[Wolves] NTFS deleted file recovery
Broadfield Robert
BroadfieldR at walsall.gov.uk
Mon Oct 16 10:38:18 BST 2006
Have you tried renaming in DOS? Find the command prompt, then find the
directory where you stored the files using cd. The command is as follows:
ren $oldfilename $newfilename
Obviously, just changing file extension in each case.
I have used this before to change file extensions and it does work.
I'm new to Linux so not sure whether the mv command would work the same way.
If it does, and you wanted to save time, you might be able to write a shell
script using "file" to test for the filetype and mv to create a file with
the correct extension in each case.
Rob
-----Original Message-----
From: leo sandhu [mailto:leosandhu at gmail.com]

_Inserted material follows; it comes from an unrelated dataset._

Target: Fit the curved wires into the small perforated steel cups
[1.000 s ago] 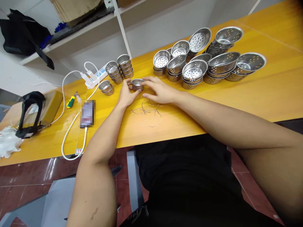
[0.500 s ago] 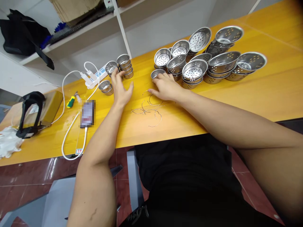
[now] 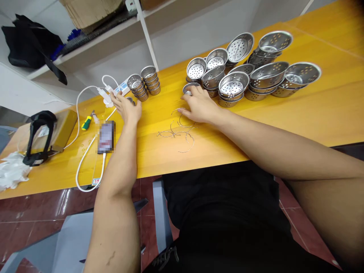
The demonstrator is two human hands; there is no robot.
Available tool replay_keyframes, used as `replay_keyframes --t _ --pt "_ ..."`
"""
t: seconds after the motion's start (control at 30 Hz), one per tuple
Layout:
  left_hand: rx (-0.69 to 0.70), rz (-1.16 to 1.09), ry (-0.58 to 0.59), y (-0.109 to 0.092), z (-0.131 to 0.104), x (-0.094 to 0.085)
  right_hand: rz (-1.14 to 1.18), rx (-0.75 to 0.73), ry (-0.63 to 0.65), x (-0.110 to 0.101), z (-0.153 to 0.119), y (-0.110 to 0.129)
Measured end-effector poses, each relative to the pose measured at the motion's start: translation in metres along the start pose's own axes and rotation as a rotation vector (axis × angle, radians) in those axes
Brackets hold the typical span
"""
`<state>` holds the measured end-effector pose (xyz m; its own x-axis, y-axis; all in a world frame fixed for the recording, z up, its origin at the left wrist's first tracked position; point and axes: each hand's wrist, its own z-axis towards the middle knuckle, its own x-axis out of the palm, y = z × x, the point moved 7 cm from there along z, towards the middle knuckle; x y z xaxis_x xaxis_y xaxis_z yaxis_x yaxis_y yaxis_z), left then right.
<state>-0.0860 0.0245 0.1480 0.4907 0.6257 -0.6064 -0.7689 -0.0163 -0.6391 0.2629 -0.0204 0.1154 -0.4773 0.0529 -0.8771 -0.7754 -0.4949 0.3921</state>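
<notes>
My left hand (image 3: 127,109) is open, fingers spread, over a small metal cup (image 3: 131,100) that it mostly hides. Just beyond it stand two stacks of small perforated cups, a left stack (image 3: 135,84) and a right stack (image 3: 150,79). My right hand (image 3: 197,104) rests by the larger stacks, its fingers apart on the rim of a small cup (image 3: 187,89). Thin curved wires (image 3: 173,132) lie on the table in front of it. Behind and right of that hand are several stacked perforated bowls (image 3: 233,84).
On the yellow table (image 3: 159,163) lie a phone (image 3: 105,137) with a white cable, a green-yellow screwdriver (image 3: 87,123) and a power strip (image 3: 122,88). A black frame (image 3: 40,138) leans by a box at the left. A chair (image 3: 160,212) is below the edge.
My left hand has moved left, away from the left cup stack, which now shows more cups, and over the small cup in front. My right hand has barely moved.
</notes>
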Motion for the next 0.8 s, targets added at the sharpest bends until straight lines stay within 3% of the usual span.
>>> replay_keyframes --t 0.17,0.37,0.53,0.8 --pt "0.016 0.006 -0.012 0.017 0.007 0.011 0.049 -0.060 0.031 -0.009 -0.002 0.015" --pt "-0.035 -0.052 0.090 0.036 0.013 0.026 -0.016 -0.160 0.186 0.000 -0.004 0.028" --pt "-0.054 -0.022 0.160 0.029 0.011 0.027 -0.077 -0.139 0.298 0.009 -0.005 0.028" --pt "-0.078 -0.059 0.193 0.023 0.006 0.030 -0.052 -0.016 0.259 -0.002 -0.006 0.023"
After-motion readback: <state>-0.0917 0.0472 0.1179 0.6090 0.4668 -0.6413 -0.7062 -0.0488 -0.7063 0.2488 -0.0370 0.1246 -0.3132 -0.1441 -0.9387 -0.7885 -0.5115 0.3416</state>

Sent: 15 October 2006 23:36
To: Wolverhampton Linux User Group
Subject: Re: [Wolves] NTFS deleted file recovery
It's not worked :( I have already seperated all the files into seperate
directories based upon size and the alleged extension. Running *.* is
simply confirming that the files are sorted correctly :S
Still very few of them are actually opening and the huge files are still
insisting to be .doc files. Is it possible that they are some form of temp
file created by M$ Office??
:'(
Ron said>>>
Mount the disk under Linux (ubuntu live CD?), open up a shell and run
"file" against the files e.g. "file *.*" this will at least identify if
the file is a PDF, Office document, mpeg, iso whatever based on the
content of the file instead of the extension.
HTH
<<<<
leo sandhu wrote:
>
> Does anybody know about manipulating file headers?
>
> In the end I used PhotoRec and succesfully recovered 36GB of data from
> the old 40Gb drive. The problem now is that although I requested only a
> few file types - .pdf .doc .ppt .xl ; the stupid thing has actually
> recovered what looks like every file on that hard disk outside of the
> main "windows" directory and liberally distributed a file extension
> based upon what seems to be luck of the draw.
>
> This means I now have doc files that are 640mb in size. Me thinks these
> seem likely to be either MPG or iso files and are easily ignored.
> However, actually sifting through the thousands of remaining files is
> worse than drowning in custard. There is some 20Gb of files under 10mb
> in size,
>
> Please, can anyone tell me a way to easily (or at least more sensibly)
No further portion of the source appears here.